I find Birdie at the lockers.
“Is Hector wearing my paisley shirt?”
“You were giving it away – you said it was too small.”
“It is. That doesn’t explain why Hector’s wearing it!”
“I thought it would suit h
im. It does, doesn’t it?”
“No! It’s ridiculously geeky on him.”
“It’s supposed to be. Geek chic, that’s what you said when you bought it. It looked so good with your Seventies newsreader glasses.”
“Yes, on me it looked good. I was wearing it ironically. And my glasses were fake. Hector looks bizarre. You can’t go around giving him makeovers; he’s not a Barbie doll. I’m sure he has no desire to be dressed like a Seventies newsreader.”
Birdie laughs. “I don’t recall you ever asking me if I wanted to walk around in a puffball skirt and an orange tank top. Why does he get a choice?”
“You’re never going to let me forget the orange tank top, are you?”
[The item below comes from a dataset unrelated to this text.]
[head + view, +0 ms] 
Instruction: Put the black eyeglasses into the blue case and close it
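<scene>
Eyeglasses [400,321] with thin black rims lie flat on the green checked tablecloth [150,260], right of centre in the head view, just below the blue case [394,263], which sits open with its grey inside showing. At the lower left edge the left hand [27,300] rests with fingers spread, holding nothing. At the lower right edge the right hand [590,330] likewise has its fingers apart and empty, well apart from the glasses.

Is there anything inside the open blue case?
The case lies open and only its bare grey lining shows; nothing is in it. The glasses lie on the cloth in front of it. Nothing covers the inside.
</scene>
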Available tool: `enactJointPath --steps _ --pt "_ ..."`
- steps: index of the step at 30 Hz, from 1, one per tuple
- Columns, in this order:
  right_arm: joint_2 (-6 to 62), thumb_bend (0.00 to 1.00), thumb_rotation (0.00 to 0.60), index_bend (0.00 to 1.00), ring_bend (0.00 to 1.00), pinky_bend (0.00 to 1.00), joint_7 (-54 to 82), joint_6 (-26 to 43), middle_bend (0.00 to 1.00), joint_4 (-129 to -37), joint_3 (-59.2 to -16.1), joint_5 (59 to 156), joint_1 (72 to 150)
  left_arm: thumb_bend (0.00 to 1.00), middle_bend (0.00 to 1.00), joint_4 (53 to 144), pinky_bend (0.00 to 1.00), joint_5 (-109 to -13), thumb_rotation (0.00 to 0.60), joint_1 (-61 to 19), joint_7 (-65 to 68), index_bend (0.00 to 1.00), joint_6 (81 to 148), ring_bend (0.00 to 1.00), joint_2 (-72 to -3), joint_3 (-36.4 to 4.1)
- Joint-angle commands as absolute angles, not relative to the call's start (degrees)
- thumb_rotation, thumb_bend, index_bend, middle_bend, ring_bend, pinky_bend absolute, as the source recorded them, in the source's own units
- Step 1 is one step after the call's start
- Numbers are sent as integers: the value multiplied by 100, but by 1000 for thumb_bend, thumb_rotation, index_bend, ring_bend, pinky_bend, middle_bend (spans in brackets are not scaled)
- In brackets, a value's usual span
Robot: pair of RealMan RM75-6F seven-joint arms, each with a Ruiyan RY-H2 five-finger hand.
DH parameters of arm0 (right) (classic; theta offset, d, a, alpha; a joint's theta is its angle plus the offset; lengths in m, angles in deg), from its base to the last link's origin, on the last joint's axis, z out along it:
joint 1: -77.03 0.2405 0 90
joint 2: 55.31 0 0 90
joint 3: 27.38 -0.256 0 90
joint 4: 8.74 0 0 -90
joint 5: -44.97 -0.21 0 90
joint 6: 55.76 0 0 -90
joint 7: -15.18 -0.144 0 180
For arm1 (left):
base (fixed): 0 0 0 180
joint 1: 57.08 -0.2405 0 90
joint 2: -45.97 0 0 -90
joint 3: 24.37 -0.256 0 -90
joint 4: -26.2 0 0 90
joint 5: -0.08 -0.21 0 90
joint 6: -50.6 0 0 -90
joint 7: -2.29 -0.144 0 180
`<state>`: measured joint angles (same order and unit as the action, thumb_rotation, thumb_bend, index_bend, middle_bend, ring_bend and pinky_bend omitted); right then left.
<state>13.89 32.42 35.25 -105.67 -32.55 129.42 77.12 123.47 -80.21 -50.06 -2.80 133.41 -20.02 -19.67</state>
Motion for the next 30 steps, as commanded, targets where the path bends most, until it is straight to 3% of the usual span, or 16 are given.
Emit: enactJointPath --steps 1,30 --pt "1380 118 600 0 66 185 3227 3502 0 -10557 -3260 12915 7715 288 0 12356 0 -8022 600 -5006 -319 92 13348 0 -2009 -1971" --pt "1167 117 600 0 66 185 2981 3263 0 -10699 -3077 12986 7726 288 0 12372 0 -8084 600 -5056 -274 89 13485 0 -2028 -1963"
“Matching orange tank tops.”
“The skirt wasn’t that bad.”
“It was hideous.”
“Whatever. The point is, that’s our thing. Ours, not his. And we only just get away with it.”
She gives me a pitying look. “Oh, sweetie, you think we get away with it?”
“Whatever. He won’t, and he’ll take us down with him.”
“Fine, so I won’t make him wear an orange tank top. Anyway, I think he looks cute. And let’s face it, he needed to do something; he was never going to get a date in that school uniform.”
I frown. “What date? Why does he want a date?”
“Um, because he’s human?”
“What did he say? What have you heard?”
“Oh, nothing.” But she’s grinning her I’m not telling grin. “I’m just trying to make him one of us. I thought you’d like that.”
“Why does he have to be one of us? Us is just you and me. We don’t need anyone else, do we? It’s not like he’s going to join the act – he’s not exactly trapeze material.”
She sighs and gathers up her books. “Don’t you ever take a day off?”